Top 3 Budgeting & Saving Apps
Now that we’ve seen the unique challenges younger individuals face in budgeting & saving and received some expert guidance to tackle those challenges, it’s time to put things into practice.
While you might be able to get by with nothing more than an Excel spreadsheet, there are some excellent digital financial tools that can make the process so much easier.
Below, take a look at our independent review of the top 3 budgeting & savings apps on the market today:
PocketGuard
PocketGuard takes the top spot on our list. The app has excellent budgeting functionality, allowing you to link all your financial accounts in a single place and track your expenses over time.
The reason we like PocketGuard so much, though, is its dedicated debt management functionality. This is especially helpful if you’re navigating student loans or high mortgage payments – stay tuned for our deeper dive on debt management soon.
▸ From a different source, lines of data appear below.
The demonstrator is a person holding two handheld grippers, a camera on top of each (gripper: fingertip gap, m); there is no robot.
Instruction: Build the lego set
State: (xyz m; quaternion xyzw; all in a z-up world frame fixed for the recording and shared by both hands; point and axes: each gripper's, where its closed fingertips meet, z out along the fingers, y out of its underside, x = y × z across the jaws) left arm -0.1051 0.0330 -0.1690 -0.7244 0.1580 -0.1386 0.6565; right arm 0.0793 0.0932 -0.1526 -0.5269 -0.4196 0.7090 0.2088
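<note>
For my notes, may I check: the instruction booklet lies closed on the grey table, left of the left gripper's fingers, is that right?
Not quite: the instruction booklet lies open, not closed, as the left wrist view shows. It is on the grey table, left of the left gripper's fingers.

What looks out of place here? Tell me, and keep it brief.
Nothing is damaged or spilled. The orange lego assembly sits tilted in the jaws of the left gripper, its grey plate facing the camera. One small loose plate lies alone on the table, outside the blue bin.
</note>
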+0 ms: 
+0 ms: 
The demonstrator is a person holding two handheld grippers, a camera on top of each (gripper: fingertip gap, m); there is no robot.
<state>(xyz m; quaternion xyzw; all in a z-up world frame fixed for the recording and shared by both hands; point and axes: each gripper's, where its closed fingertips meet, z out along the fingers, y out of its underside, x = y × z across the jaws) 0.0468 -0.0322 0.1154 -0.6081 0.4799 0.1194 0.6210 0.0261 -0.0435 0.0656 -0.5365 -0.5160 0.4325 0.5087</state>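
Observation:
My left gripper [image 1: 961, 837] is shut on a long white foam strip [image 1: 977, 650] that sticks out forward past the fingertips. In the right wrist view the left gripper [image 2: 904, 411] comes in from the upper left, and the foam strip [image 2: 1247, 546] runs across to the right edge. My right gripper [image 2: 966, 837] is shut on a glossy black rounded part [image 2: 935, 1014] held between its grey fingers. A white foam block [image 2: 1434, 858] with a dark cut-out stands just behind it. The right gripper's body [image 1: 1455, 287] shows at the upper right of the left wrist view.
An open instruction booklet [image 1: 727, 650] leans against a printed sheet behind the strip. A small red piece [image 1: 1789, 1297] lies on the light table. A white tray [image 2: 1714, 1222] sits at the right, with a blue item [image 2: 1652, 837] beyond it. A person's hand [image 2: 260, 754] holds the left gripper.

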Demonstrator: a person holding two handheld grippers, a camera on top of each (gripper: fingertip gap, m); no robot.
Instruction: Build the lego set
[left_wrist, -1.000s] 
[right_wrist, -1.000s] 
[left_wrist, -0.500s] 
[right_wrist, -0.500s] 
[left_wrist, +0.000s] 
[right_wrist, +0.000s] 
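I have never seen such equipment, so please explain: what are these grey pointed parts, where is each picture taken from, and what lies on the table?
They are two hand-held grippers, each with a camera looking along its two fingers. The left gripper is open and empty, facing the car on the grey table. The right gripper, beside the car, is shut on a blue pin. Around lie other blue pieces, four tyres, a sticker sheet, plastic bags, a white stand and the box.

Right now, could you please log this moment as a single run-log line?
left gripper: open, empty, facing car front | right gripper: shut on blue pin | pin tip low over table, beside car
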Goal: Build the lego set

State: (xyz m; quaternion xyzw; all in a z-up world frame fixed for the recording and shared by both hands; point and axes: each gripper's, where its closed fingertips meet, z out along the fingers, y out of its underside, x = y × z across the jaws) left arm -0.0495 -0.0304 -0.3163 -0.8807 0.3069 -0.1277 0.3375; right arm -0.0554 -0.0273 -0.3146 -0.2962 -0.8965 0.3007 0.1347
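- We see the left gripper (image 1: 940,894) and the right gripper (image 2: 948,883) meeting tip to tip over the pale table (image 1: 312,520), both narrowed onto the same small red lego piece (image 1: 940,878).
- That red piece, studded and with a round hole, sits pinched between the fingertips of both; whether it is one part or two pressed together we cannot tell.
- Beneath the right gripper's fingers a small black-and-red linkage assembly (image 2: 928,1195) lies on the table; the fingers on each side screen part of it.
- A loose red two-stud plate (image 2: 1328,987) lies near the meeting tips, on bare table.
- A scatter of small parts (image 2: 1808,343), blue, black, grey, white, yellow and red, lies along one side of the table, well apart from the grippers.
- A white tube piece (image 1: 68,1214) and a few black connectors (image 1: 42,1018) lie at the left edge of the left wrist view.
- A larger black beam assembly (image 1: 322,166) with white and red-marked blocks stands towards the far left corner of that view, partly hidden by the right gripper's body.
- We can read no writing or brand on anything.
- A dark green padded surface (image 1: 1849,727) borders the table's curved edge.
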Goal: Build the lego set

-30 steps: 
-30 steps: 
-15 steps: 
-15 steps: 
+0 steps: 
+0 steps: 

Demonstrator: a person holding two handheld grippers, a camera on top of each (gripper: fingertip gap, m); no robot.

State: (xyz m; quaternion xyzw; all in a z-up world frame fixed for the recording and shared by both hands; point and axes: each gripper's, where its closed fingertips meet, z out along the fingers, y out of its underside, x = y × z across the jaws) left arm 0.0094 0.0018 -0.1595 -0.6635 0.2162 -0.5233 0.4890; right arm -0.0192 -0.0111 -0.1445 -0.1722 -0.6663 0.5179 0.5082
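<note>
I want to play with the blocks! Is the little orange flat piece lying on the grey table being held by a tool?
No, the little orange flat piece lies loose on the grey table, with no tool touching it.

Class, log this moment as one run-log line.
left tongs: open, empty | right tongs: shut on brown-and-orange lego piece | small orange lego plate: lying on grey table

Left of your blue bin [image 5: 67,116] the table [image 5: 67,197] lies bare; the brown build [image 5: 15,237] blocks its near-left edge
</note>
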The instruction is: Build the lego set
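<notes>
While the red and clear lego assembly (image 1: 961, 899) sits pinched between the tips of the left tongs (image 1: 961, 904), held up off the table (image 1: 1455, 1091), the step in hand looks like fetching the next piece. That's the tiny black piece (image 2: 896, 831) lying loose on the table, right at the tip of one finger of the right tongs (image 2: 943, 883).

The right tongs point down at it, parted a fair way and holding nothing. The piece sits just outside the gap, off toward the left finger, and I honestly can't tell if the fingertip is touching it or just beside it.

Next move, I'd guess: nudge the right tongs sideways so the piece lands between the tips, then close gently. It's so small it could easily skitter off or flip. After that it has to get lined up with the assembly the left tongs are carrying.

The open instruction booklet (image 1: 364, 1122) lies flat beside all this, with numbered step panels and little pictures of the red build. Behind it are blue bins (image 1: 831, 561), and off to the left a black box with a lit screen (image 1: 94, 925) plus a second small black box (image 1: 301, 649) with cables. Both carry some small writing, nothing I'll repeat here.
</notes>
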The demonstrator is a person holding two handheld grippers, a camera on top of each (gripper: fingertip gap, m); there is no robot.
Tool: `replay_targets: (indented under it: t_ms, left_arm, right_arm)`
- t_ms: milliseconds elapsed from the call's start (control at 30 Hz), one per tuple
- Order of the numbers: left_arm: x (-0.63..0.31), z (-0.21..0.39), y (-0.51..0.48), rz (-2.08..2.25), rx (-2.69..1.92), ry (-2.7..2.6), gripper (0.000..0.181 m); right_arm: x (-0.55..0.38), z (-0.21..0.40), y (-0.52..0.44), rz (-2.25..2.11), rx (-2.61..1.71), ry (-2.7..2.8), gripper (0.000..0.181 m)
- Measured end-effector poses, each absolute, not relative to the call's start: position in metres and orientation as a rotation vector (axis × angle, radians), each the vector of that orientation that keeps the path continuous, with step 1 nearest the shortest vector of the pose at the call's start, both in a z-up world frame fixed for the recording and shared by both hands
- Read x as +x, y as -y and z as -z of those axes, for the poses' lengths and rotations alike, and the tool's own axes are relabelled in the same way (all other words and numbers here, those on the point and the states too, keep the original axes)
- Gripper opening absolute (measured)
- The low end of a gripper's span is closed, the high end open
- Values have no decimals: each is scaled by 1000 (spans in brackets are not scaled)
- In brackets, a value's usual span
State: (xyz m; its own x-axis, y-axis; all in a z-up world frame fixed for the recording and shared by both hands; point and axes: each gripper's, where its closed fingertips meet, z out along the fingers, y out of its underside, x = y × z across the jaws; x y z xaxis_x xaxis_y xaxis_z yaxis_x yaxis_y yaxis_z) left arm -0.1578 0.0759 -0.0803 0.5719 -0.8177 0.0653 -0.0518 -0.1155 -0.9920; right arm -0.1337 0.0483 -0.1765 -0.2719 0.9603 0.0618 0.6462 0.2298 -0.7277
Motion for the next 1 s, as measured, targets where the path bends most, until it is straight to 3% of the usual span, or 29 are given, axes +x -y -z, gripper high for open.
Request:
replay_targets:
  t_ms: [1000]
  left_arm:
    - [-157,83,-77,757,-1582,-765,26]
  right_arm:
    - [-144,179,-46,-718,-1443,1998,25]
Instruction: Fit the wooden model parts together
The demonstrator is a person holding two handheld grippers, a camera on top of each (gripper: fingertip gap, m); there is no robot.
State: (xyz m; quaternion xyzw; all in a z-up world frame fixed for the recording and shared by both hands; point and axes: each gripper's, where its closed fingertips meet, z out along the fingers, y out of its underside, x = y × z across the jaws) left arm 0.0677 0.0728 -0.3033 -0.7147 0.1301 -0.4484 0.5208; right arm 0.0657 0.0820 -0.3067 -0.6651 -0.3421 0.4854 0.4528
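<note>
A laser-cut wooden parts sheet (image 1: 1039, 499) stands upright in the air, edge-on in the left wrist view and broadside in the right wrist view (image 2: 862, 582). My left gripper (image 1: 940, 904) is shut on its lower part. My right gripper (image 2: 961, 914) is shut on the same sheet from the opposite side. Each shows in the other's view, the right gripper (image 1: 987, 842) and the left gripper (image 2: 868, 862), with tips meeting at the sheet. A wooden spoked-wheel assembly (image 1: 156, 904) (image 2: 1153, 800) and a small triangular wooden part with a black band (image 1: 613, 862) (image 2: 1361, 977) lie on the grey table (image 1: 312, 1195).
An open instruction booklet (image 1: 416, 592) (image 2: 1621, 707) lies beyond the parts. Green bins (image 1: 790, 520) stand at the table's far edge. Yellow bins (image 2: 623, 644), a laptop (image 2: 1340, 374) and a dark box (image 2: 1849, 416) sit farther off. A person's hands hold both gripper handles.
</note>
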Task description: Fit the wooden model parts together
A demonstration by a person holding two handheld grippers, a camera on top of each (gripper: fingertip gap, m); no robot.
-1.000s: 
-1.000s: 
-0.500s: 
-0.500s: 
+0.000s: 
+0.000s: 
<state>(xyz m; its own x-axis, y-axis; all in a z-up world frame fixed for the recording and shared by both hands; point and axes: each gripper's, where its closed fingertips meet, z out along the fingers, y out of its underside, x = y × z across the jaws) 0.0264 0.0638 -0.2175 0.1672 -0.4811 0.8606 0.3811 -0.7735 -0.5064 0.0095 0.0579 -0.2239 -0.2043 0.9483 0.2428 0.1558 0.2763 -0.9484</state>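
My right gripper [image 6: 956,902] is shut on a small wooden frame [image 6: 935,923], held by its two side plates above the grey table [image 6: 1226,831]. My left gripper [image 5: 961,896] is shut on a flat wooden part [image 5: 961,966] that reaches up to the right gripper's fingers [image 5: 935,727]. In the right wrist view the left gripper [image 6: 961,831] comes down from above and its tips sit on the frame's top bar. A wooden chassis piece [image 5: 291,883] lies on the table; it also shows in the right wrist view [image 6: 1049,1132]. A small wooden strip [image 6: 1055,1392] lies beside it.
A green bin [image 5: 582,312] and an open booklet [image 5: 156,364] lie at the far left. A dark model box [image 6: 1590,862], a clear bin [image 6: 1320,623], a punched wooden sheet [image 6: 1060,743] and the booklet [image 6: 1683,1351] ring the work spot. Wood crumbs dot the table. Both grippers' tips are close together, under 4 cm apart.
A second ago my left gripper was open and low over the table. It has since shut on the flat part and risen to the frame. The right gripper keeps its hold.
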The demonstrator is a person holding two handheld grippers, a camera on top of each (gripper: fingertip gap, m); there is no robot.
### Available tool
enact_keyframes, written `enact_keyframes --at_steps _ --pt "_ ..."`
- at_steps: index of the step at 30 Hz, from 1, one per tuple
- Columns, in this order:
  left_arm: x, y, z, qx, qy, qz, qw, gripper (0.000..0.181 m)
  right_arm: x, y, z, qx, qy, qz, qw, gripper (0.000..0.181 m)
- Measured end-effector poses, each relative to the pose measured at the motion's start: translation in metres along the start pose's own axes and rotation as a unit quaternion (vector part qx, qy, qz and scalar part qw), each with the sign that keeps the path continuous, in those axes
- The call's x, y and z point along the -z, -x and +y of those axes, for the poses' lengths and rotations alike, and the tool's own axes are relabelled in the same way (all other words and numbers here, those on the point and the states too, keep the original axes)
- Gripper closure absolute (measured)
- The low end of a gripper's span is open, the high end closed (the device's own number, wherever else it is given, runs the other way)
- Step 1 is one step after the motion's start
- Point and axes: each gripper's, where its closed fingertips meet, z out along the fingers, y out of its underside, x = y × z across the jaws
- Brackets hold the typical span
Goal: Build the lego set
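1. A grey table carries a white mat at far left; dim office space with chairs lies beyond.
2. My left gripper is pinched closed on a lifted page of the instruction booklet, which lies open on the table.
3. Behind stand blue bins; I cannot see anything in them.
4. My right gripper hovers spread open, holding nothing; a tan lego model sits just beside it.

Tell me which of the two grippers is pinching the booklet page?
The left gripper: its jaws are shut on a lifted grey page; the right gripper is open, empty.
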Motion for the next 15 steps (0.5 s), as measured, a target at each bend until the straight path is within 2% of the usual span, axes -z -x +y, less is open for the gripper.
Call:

Pricing starts at $6.25/month for an annual subscription.
YNAB
YNAB (pronounced “why-nab”) is a regular feature on best budgeting apps lists for a reason – it’s simple, approachable, and works very, very well.
YNAB is built on the concept of zero-based budgeting, where every dollar is given a “job” with nothing left over. The app offers a 34-day free trial with a $9.08/month annual plan.
Monarch
Monarch rounds out our top three, ranking as another competitive budgeting app option.
Monarch offers a bit more flexibility than other budgeting apps, which can be both a pro and a con. If you need the discipline of a rigorous budget and plan, Monarch might not be the best fit – but if you prefer flexibility, definitely give the app a shot.
Pricing starts at $5.83/month for an annual subscription.
What’s your primary motivation for budgeting & saving effectively? |
📺 WHAT WE'RE WATCHING
This video from CNBC takes a look at an interesting and underreported trend – Gen Z actually has higher homeownership rates at equivalent ages than Millennials and Boomers. The video explores the various factors making this trend possible.
👂 WHAT WE’RE LISTENING TO
This episode of the Money Moves podcast from Gen Z for Financial Literacy features an interview with expert financial advisor Rachel Gottlieb, who oversees more than $1.5 billion in assets at UBS. The discussion explores a mix of personal finance topics, ranging from investing basics to how parents can teach their kids good money habits.
📖 WHAT WE’RE READING
This white paper from Bank of America takes a close look at the financial health of Gen Z based on a wide survey. Notable findings include: nearly a third of Zoomers think they don’t make enough money to save and nearly half rely on some sort of financial assistance from parents.